Wednesday, October 3, 2012

Sunflowers Investigation Launch

In early September at the start of school, the first graders began bringing in items from nature to share with the class.  D. brought in a large horseshoe crab shell from his summer trip to the beach.  T. brought in the body parts of a horseshoe crab with its many legs and pinchers, and F. brought in some more bits and pieces of another horseshoe crab shell – as well as two turtle shells and a fossilized whale bone.  D. and his mother shared butterfly eggs and caterpillars with us, which will soon turn into butterflies.

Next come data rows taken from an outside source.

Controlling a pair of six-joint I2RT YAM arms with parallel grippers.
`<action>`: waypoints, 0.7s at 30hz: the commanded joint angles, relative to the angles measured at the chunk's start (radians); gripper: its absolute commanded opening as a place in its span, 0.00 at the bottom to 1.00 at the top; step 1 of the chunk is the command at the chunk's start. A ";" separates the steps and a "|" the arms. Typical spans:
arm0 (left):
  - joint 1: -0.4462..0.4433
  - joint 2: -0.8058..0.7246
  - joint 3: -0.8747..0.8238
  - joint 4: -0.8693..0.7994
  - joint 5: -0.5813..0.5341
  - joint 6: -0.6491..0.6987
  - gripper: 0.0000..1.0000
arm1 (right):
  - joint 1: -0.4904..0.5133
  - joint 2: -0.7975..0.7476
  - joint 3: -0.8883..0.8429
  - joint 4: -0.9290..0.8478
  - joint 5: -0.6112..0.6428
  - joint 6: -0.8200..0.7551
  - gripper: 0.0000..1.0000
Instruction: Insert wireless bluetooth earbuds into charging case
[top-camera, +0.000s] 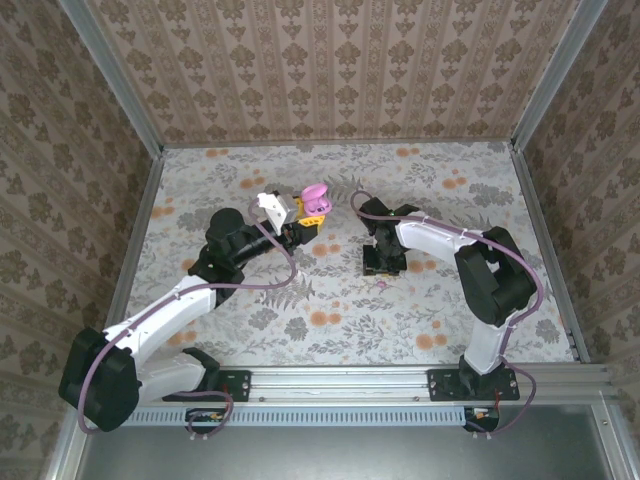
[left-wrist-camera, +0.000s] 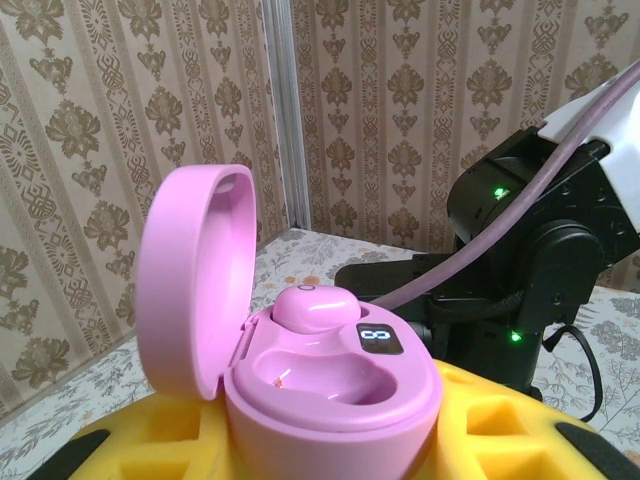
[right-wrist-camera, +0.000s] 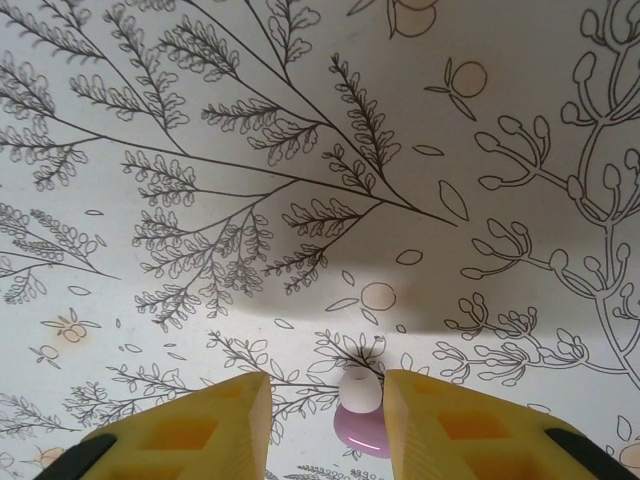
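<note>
My left gripper is shut on the pink charging case and holds it above the table with its lid swung open. One pink earbud sits in the case's far slot, and the near slot is empty. From above, the case shows at the left gripper. A second earbud, pink with a white tip, lies on the table between the yellow fingers of my right gripper. It touches the right finger, with a gap to the left finger.
Flowered paper covers the table, and patterned walls close it in at the back and sides. The right arm's black wrist stands close behind the held case. A metal rail runs along the near edge.
</note>
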 joint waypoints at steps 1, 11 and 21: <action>0.005 -0.015 0.013 0.020 0.007 0.011 0.24 | -0.002 0.023 -0.019 -0.025 -0.004 0.009 0.37; 0.005 0.000 0.032 0.013 0.021 0.011 0.23 | 0.006 0.057 -0.014 -0.018 -0.059 -0.025 0.38; 0.002 0.007 0.038 0.019 0.022 0.002 0.23 | 0.073 0.116 0.058 -0.055 -0.110 -0.148 0.39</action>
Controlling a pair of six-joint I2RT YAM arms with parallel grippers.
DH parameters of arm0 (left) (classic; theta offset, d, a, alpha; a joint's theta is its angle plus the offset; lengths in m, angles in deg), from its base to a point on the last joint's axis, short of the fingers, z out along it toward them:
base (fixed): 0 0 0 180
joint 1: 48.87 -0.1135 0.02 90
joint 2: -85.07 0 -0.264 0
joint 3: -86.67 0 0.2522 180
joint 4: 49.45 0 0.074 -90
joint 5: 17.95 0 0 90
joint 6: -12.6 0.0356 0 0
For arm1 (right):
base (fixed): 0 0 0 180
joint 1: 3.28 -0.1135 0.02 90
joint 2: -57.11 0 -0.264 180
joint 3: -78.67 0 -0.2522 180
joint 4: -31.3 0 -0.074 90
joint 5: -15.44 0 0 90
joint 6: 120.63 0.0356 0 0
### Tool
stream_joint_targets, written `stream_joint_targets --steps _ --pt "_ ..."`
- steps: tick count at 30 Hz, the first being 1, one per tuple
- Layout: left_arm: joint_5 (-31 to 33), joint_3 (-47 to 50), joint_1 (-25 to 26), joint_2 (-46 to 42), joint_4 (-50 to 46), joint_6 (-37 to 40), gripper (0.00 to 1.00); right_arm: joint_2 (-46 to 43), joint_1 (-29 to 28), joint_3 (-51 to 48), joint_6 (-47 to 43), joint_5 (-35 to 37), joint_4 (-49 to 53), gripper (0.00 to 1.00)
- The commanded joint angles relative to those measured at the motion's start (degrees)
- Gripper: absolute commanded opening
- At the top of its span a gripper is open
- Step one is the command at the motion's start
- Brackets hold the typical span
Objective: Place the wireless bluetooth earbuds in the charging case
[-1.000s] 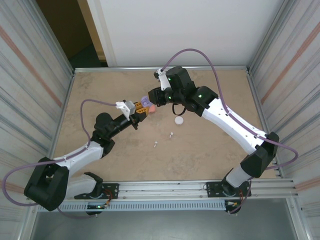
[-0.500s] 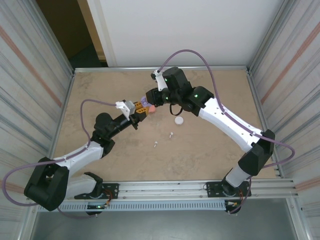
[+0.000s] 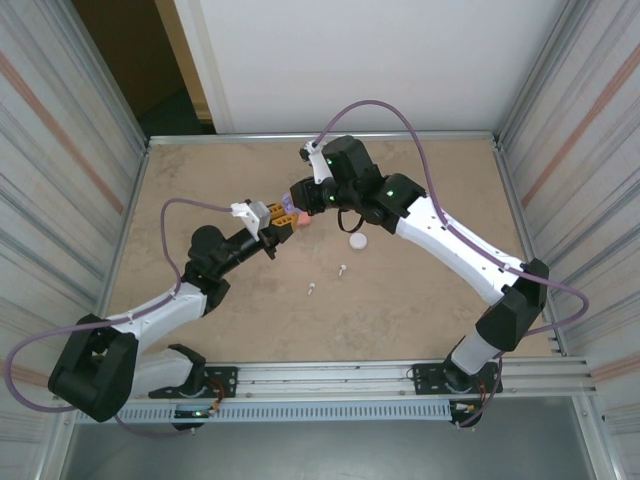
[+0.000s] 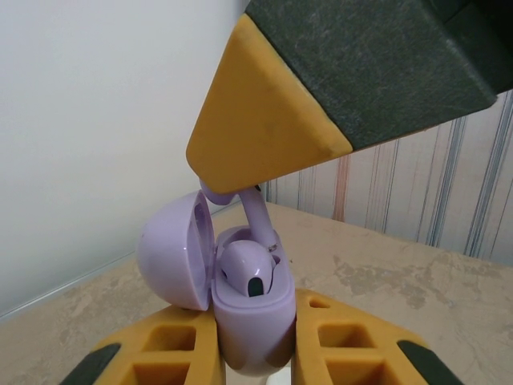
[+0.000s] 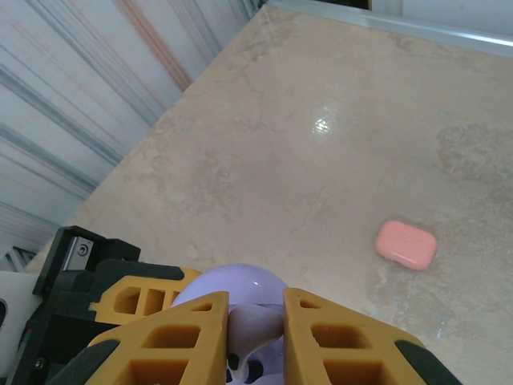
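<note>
My left gripper [image 4: 250, 353] is shut on a purple charging case [image 4: 250, 321], held upright with its lid [image 4: 172, 253] swung open. One purple earbud [image 4: 248, 271] sits in the case. My right gripper [image 5: 255, 330] is shut on a second purple earbud [image 5: 256, 321], pinched by its head directly above the case. Its stem [image 4: 258, 212] reaches down into the case's opening beside the seated bud. From above, the two grippers meet at the purple case [image 3: 288, 211] in mid table, left gripper [image 3: 280, 226] below and right gripper [image 3: 298, 199] above.
A closed coral case [image 5: 406, 244] lies on the table just past the grippers, coral case [image 3: 304, 222] from above. A white case [image 3: 357, 240] rests to the right. Two white earbuds [image 3: 343, 268] [image 3: 311, 290] lie loose nearer the arm bases. Metal walls fence the table.
The right arm has shifted slightly left and closed in over the purple case. The left arm and the case have not moved.
</note>
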Motion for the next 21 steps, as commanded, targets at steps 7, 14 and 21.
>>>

Judging from the excitement that these natural materials brought to our classroom provocations and discussions, I brought in three dried sunflower heads from some of the more massive ones I’d grown in my garden this summer.  One flower grew to a mammoth twelve feet tall.  

The Mammoth 12 Foot Sunflower (far right)
The children felt immediately compelled to investigate the flower heads with their hands and eyes, picking the sunflower seeds out of the heads and trying to crack them.







We'd just started reading The Worst/Best School Year Ever by Barbara Robinson and there was a passage about a member of the wild Herdman family encouraging a boy to enter a talent show and show off his special talent of cracking walnuts on his forehead...many, many walnuts.  Of course, some of the boys couldn't resist trying to crack some sunflower seeds on their foreheads...just to see if this technique might work. 


All fun aside, it was decided that this was a pretty ineffective method...and just a touch uncomfortable


 L: Who made the seeds?
T:     Mother Earth. 
D:    The plant. 
L:     They just appeared. 
What did they appear from?
L:     Nothing.
T:      Everything comes from the earth...You have to get seeds to grow. There are seeds in this (indicates sunflower seed head), so seeds come from the plant. They don't just appear. 
  
S:        If they’re sunflowers, why aren’t they hot?
Oh so they’re hot, is that why they’re called sunflowers?
L:        No…it’s because they need less sun than other flowers.
R:        Because they have a lot of sun in their bodies.